## Data section
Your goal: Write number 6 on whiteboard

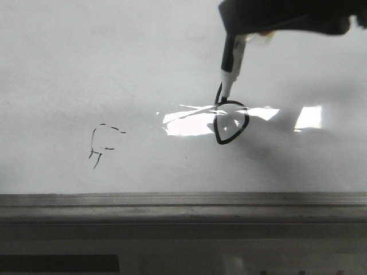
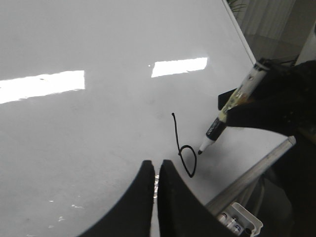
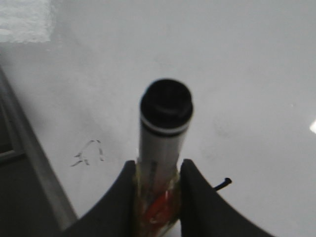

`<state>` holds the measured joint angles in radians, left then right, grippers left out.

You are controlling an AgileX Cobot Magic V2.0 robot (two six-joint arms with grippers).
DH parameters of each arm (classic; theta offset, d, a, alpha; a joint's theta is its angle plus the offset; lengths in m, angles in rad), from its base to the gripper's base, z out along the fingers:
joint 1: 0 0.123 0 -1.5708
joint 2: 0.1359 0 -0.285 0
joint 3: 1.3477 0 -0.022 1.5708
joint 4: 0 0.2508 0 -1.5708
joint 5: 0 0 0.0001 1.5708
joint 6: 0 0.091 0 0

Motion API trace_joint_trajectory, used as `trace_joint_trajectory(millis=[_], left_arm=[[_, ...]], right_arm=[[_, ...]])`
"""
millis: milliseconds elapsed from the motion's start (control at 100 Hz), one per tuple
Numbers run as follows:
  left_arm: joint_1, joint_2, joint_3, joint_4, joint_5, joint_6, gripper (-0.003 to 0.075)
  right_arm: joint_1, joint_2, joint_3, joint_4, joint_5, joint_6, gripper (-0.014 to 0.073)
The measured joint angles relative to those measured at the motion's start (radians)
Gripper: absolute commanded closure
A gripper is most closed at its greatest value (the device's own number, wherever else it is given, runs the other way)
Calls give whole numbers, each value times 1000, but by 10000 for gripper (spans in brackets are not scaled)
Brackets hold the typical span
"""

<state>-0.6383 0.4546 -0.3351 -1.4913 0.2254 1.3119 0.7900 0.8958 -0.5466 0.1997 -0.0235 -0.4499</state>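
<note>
The whiteboard fills the front view, with a bright glare at its middle. A black number 6 is drawn on it, with a thin stem and a rounded loop. It also shows in the left wrist view. My right gripper is shut on a marker, whose tip is at the top of the loop. In the left wrist view the marker points at the loop. My left gripper is shut and empty, just above the board near the 6.
A faint broken black scribble lies on the board's left part, also in the right wrist view. A grey metal tray edge runs along the board's near side. A white holder with markers sits beside it.
</note>
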Motion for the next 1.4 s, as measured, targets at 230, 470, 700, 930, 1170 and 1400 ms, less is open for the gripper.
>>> trace_joint_trajectory(millis=[230, 470, 700, 930, 1170, 1400], left_arm=[[0, 111, -27, 105, 185, 0, 344], [0, 377, -173, 126, 437, 168, 281], [0, 549, -248, -15, 563, 403, 281], [0, 614, -251, -151, 647, 513, 284], [0, 633, -252, -181, 651, 519, 486], [0, 635, -252, -181, 667, 521, 664]], right_arm=[[21, -145, -153, 28, 400, -1, 636], [49, -125, -181, 157, 485, -66, 636], [176, -100, -183, 195, 443, -105, 636], [220, -69, -183, 205, 362, -109, 637], [220, -33, -183, 205, 351, -109, 638], [220, -33, -183, 205, 336, -111, 638]])
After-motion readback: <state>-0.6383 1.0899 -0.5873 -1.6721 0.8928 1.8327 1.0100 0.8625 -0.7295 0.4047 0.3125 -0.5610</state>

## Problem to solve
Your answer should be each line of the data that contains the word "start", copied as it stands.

## Response area
millis: milliseconds elapsed from the motion's start (control at 100 Hz), one per tuple
The measured joint angles relative to those measured at the motion's start (radians)

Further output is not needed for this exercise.